Ellos, amantes de la “democracia” y enemigos de la justicia, dicen: “para poder opinar hay que votar”, “dejad de protestar y jugad a las elecciones”, “no seáis antisistema”, “las cosas se cambian desde dentro”… “venid, podemos jugar juntos”. Y vosotros, líderes rebeldes, vais, y jugáis.

Qué pena. Qué oportunidad perdida para haber abierto ese melón podrido trabajando con verdadera UNIDAD, desde la abstención activa, desde la movilización de base, desde la política de verdad, sin entorpecer ni sabotear el trabajo cotidiano, paciente, laborioso y resistente de quienes no quieren cambiar las caras del poder sino borrar ese poder del mapa. Otra oportunidad perdida por culpa de la miserable competición en busca de las migajas del gran negocio electoral.
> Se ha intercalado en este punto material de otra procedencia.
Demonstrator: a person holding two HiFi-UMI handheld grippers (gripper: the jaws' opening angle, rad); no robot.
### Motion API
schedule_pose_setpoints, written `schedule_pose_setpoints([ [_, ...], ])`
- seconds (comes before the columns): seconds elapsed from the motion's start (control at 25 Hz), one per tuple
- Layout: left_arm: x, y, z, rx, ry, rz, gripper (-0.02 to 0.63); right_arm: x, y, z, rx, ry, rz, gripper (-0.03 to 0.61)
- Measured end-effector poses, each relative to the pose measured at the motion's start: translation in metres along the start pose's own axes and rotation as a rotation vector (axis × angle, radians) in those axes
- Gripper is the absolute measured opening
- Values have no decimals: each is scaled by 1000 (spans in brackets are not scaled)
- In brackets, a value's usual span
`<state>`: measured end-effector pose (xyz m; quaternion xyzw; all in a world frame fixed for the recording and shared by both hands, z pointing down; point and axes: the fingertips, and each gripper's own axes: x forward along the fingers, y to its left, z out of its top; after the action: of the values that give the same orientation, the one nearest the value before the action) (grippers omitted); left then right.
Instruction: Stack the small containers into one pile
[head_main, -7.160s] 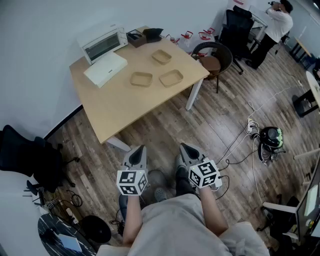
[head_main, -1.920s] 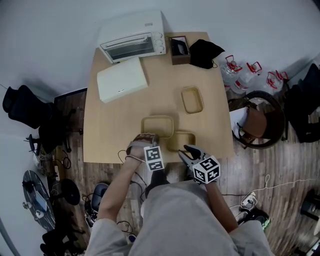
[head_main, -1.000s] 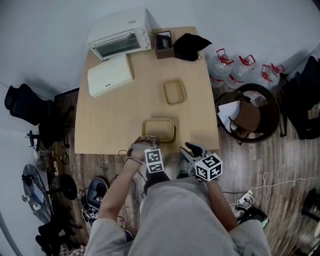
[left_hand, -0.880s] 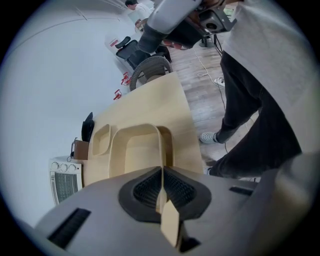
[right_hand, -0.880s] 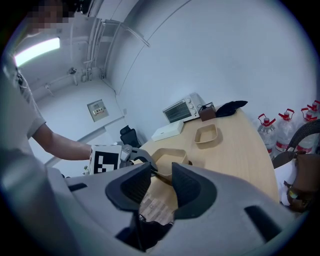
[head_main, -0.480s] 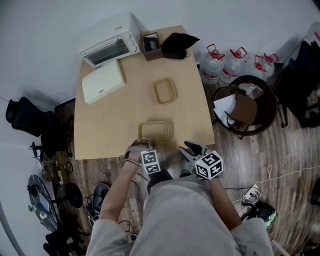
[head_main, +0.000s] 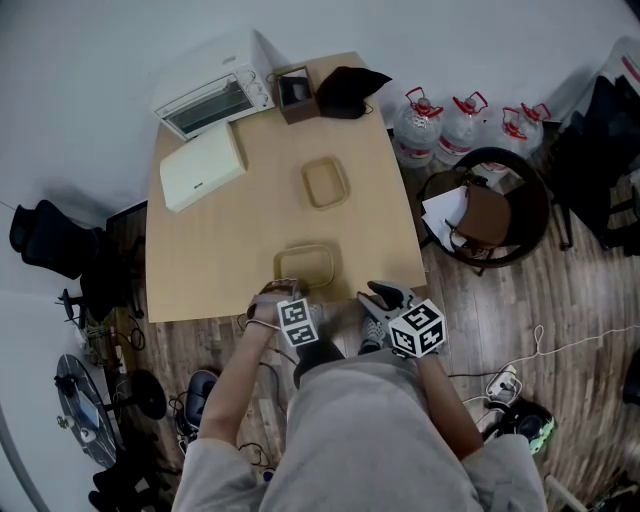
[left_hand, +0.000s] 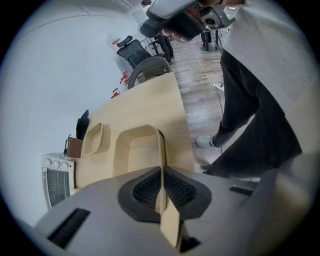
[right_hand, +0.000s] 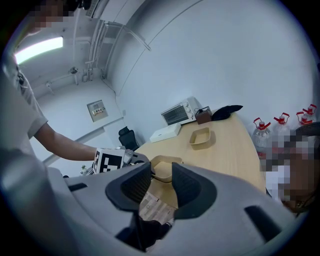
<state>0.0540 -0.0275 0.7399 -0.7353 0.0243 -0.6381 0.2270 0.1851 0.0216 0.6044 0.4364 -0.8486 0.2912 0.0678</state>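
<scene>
Left gripper (head_main: 287, 290) has its jaws clamped on the near rim of a tan container (head_main: 308, 268), which sits at the middle of the near edge of a wooden table (head_main: 210, 250). The right gripper (head_main: 378, 296) hangs just off that edge beside it, jaws apart and empty. A second container (head_main: 327, 184) lies well apart at mid-table. A toaster oven (head_main: 210, 95) and a white box (head_main: 203, 165) fill the far left corner.

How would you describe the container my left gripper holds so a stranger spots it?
Find the wooden table with the white toaster oven at its far corner. The held container is the tan one at the near edge, its rim pinched by the left gripper; the other container sits alone mid-table.
</scene>
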Motion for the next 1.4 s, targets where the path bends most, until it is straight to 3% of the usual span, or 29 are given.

Otra oportunidad perdida, insistimos, si es que realmente pensáis lo que decís. Si es así, no olvidéis algo: son los “pueblos” los que discuten y deciden por sí mismos. Las “poblaciones” miran, escuchan y obedecen a sus soberanos. Sólo teniendo que decidir se llega a ser pueblo. Y el pueblo tenemos que ser todos y todas. Todos y todas debemos querer serlo. Decidir no es lo mismo que votar. Dejad de hablar de “la gente” en tercera persona, como si vosotros no fuerais “gente”. Basta ya de hablar “al pueblo” como si existiera. Basta de cantar la misma canción déspota y paternalista. Dejad el ego y las ambiciones en casa o largaos con ellas dondequiera que descansen los líderes heroicos. Dejad a “la gente” en paz. Dejadnos en paz. Nadie necesita “un líder”, por mucho que se nos trate de convencer de que “hace falta que alguien arregle esto”. No existe ese “alguien” que vaya a “arreglar esto”. La pelea por una vida digna de ser vivida es de quienes realmente quieran vivirla. En lugar de tanto líder de garrafón, necesitamos a los demás, a nuestros iguales, a quienes forman el “nosotros” con nosotros. Y cuando nos encontremos, desde ahí, podremos empezar a usar la palabra “pueblo”. Que no se nos olvide que, a día de hoy y tal como se nos impone, el término “elecciones democráticas” es el primer enemigo de la democracia. Que no se nos olvide que cada mínimo esfuerzo que prioriza la pamplina electoral sobre cualquier otra causa o proyecto de base, por pequeños que estos sean, es una ofensa intolerable. Estamos hasta la gorra de fuegos artificiales, intereses partidistas y maniobras espurias, y sabemos que cada vez más gente opina lo mismo –en Aragón o en Catalunya, en Galiza o en Euskal Herria, en Andalucía o en Madrid, en todas partes.
Sólo el pueblo defiende al pueblo.

Para ser pueblo necesitamos dejar de ser rebaño.

Para dejar de ser rebaño, conviene deshacerse de los pastores.

Como dice un compañero…
VOTAR EN LAS EUROPEAS ES COMO SACAR AL SANTO, A VER SI LLUEVE y de santos ya vamos sobrados estas primaveras.

FIRMAN: gentes que no votan y PRECISAMENTE POR ESO tienen todo el derecho a opinar.